### YOUR TASK
Transcribe every record that appears below, exactly and in full.

──────────

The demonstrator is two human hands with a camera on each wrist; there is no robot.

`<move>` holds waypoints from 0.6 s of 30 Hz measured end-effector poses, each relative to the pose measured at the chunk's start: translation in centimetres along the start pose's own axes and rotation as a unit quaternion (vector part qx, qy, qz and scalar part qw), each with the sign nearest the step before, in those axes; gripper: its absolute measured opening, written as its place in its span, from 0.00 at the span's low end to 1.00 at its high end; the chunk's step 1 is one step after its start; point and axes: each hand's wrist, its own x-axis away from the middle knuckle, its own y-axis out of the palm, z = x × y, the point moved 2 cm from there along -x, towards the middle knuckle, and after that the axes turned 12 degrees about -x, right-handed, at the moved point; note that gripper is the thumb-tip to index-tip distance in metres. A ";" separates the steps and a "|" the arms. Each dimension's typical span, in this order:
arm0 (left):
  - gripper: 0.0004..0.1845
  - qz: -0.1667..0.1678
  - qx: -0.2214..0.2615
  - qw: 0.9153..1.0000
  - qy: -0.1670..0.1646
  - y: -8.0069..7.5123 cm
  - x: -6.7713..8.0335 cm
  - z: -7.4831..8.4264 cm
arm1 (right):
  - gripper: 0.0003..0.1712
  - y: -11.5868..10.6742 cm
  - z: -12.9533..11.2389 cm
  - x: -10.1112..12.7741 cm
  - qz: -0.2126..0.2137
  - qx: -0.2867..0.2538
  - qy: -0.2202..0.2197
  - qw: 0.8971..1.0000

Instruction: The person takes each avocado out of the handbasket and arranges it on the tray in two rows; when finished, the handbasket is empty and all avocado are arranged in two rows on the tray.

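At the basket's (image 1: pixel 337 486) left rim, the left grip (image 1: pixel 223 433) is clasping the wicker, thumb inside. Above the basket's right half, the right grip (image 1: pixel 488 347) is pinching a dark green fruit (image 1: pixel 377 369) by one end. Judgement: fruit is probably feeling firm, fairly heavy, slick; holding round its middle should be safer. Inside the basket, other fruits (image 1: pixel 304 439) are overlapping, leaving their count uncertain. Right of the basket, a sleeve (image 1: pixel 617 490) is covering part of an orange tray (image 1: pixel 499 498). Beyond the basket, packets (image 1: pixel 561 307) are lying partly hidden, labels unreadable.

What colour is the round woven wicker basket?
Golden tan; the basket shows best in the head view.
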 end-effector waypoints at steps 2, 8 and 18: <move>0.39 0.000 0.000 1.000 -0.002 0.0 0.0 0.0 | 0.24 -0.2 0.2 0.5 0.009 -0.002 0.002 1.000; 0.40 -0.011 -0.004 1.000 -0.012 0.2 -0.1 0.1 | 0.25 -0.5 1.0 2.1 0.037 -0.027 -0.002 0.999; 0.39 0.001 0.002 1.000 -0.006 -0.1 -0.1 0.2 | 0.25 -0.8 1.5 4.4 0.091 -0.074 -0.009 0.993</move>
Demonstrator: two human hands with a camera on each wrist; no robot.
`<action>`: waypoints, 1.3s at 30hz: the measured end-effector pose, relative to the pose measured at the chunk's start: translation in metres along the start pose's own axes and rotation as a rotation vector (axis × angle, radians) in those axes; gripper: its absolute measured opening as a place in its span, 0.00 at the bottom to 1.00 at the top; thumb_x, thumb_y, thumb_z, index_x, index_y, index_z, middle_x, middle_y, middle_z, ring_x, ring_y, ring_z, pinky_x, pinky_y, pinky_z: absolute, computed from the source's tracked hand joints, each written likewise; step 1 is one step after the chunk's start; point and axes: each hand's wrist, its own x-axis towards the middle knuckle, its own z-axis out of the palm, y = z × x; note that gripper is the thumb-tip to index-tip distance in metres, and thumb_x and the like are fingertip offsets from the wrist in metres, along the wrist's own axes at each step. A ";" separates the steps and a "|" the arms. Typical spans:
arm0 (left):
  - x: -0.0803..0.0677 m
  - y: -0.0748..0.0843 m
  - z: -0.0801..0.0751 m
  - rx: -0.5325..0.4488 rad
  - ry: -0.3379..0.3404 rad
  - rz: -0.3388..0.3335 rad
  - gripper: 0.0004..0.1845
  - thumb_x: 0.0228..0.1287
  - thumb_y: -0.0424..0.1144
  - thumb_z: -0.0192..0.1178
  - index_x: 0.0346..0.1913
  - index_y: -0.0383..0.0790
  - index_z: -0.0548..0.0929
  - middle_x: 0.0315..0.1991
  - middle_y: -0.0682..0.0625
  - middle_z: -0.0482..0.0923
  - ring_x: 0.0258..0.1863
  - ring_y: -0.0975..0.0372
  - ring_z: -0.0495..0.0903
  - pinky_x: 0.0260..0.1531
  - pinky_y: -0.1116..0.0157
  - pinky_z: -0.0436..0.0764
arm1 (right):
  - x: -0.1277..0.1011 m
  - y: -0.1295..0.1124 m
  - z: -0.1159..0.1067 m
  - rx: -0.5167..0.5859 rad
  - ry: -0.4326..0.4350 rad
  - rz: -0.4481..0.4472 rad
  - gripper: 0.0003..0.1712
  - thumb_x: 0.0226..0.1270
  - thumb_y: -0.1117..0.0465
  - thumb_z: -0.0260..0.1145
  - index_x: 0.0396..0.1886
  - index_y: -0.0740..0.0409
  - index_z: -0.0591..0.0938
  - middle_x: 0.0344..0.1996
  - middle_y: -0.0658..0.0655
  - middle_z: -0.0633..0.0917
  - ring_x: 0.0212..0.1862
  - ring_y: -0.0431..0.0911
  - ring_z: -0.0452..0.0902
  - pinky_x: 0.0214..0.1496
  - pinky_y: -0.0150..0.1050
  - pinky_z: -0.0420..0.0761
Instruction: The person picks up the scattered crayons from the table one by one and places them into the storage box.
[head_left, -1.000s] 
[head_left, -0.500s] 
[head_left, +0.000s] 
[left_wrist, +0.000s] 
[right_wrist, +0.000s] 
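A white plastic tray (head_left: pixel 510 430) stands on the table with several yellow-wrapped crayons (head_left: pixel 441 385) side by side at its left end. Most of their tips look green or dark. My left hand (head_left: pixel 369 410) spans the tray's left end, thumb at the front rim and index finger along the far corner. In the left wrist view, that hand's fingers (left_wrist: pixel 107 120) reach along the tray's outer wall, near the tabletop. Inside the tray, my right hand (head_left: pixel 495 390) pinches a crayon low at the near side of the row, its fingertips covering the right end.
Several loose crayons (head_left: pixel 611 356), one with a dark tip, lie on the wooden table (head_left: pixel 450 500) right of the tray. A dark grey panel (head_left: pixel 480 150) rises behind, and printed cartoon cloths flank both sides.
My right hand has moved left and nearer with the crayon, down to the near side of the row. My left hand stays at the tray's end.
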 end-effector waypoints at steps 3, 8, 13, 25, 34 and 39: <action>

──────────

### RESPONSE BELOW
The demonstrator is two human hands with a camera on each wrist; there is no robot.

`<move>` holds waypoints from 0.6 s of 30 Hz measured end-effector poses, each relative to the pose measured at the chunk's start: translation in centimetres along the start pose's own axes and rotation as a unit quaternion (vector part qx, qy, qz and scalar part qw), each with the sign nearest the step before, in those axes; gripper: its absolute measured opening, written as its place in its span, from 0.00 at the span's low end to 1.00 at its high end; the chunk's step 1 is one step after its start; point and axes: each hand's wrist, its own x-axis away from the middle knuckle, its own y-axis out of the palm, z = x × y, the point moved 2 cm from there along -x, towards the middle knuckle, and after that the axes turned 12 degrees about -x, right-handed, at the moved point; note that gripper is the thumb-tip to index-tip distance in metres. A ";" separates the steps and a "|" the arms. Each dimension's typical span, in this order:
arm0 (left):
  - gripper: 0.0004..0.1845
  - qz: -0.1667..0.1678
  - qx: -0.2214..0.2615
  - qw: 0.9153..1.0000
  - qy: -0.1670..0.1646
  - y: -8.0069..7.5123 cm
  - x: -6.7713..8.0335 cm
  - z: -7.4831..8.4264 cm
arm1 (right):
  - gripper: 0.0003..0.1712
  - y: -11.5868..10.6742 cm
  - z: -12.9533..11.2389 cm
  - x: -10.1112..12.7741 cm
  - qz: -0.2126..0.2137
  - qx: -0.2867..0.2538
  - qy: -0.2202..0.2197
  - qw: 0.8971..1.0000

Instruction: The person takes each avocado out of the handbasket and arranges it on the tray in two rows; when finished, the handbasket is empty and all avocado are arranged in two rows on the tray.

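At the basket's (image 1: pixel 337 486) left rim, the left grip (image 1: pixel 223 433) is clasping the wicker, thumb inside. Above the basket's right half, the right grip (image 1: pixel 488 347) is pinching a dark green fruit (image 1: pixel 377 369) by one end. Judgement: fruit is probably feeling firm, fairly heavy, slick; holding round its middle should be safer. Inside the basket, other fruits (image 1: pixel 304 439) are overlapping, leaving their count uncertain. Right of the basket, a sleeve (image 1: pixel 617 490) is covering part of an orange tray (image 1: pixel 499 498). Beyond the basket, packets (image 1: pixel 561 307) are lying partly hidden, labels unreadable.

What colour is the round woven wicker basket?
Golden tan; the basket shows best in the head view.
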 end-effector waypoints at steps 2, 8 and 18: <move>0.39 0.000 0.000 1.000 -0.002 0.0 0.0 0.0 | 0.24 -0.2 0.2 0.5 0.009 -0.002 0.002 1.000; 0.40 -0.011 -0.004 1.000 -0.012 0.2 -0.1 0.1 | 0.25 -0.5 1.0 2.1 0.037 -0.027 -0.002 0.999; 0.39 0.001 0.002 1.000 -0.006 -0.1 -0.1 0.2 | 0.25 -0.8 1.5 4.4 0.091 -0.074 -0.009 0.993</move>
Demonstrator: two human hands with a camera on each wrist; no robot.
`<action>`: waypoints, 1.3s at 30hz: the measured end-effector pose, relative to the pose measured at the chunk's start: translation in metres along the start pose's own axes and rotation as a rotation vector (axis × angle, radians) in those axes; gripper: its absolute measured opening as a place in its span, 0.00 at the bottom to 1.00 at the top; thumb_x, thumb_y, thumb_z, index_x, index_y, index_z, middle_x, middle_y, middle_z, ring_x, ring_y, ring_z, pinky_x, pinky_y, pinky_z: absolute, computed from the source's tracked hand joints, each written likewise; step 1 is one step after the chunk's start; point and axes: each hand's wrist, its own x-axis towards the middle knuckle, its own z-axis out of the palm, y = z × x; note that gripper is the thumb-tip to index-tip distance in metres, and thumb_x and the like are fingertip offsets from the wrist in metres, along the wrist's own axes at each step. A ";" separates the steps and a "|" the arms. Typical spans:
arm0 (left):
  - x: -0.0803..0.0677 m
  - y: -0.0748..0.0843 m
  - z: -0.0801..0.0751 m
  - rx: -0.5325..0.4488 rad
  - ry: -0.3379..0.3404 rad
  - rz: -0.3388..0.3335 rad
  - gripper: 0.0004..0.1845
  - thumb_x: 0.0228..0.1287
  - thumb_y: -0.0424..0.1144
  - thumb_z: -0.0192..0.1178
  - index_x: 0.0346..0.1913
  - index_y: -0.0383..0.0790
  - index_z: -0.0548..0.0929
  - middle_x: 0.0315..0.1991
  - middle_y: -0.0682..0.0625
  - middle_z: -0.0482..0.0923
  - ring_x: 0.0258..0.1863
  - ring_y: -0.0975..0.0372
  - ring_z: -0.0495..0.0903
  - pinky_x: 0.0260..0.1531
  - pinky_y: -0.1116..0.0157
  - pinky_z: -0.0436..0.0764
arm1 (right):
  - x: -0.1277..0.1011 m
  - y: -0.1295..0.1124 m
  - z: -0.1159..0.1067 m
  - rx: -0.5167..0.5859 rad
  - ry: -0.4326..0.4350 rad
  - rz: -0.4481..0.4472 rad
  - gripper: 0.0003..0.1712
  - thumb_x: 0.0226..0.1270
  - thumb_y: -0.1117..0.0465
  - thumb_z: -0.0260..0.1145
  - index_x: 0.0396..0.1886
  - index_y: -0.0740..0.0409
  - index_z: -0.0591..0.0938
  - middle_x: 0.0344..0.1996
  - middle_y: -0.0658..0.0655
  - middle_z: -0.0633..0.0917
  - ring_x: 0.0212..0.1862
  - ring_y: -0.0431..0.0911
  - ring_z: -0.0452..0.0902
  - pinky_x: 0.0214..0.1496
  - pinky_y: -0.0150..0.1050
  - pinky_z: -0.0420..0.0761
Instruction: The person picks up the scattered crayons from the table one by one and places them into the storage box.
[head_left, -1.000s] 
[head_left, -0.500s] 
[head_left, +0.000s] 
[left_wrist, +0.000s] 
[right_wrist, +0.000s] 
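A white plastic tray (head_left: pixel 510 430) stands on the table with several yellow-wrapped crayons (head_left: pixel 441 385) side by side at its left end. Most of their tips look green or dark. My left hand (head_left: pixel 369 410) spans the tray's left end, thumb at the front rim and index finger along the far corner. In the left wrist view, that hand's fingers (left_wrist: pixel 107 120) reach along the tray's outer wall, near the tabletop. Inside the tray, my right hand (head_left: pixel 495 390) pinches a crayon low at the near side of the row, its fingertips covering the right end.
Several loose crayons (head_left: pixel 611 356), one with a dark tip, lie on the wooden table (head_left: pixel 450 500) right of the tray. A dark grey panel (head_left: pixel 480 150) rises behind, and printed cartoon cloths flank both sides.
My right hand has moved left and nearer with the crayon, down to the near side of the row. My left hand stays at the tray's end.
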 end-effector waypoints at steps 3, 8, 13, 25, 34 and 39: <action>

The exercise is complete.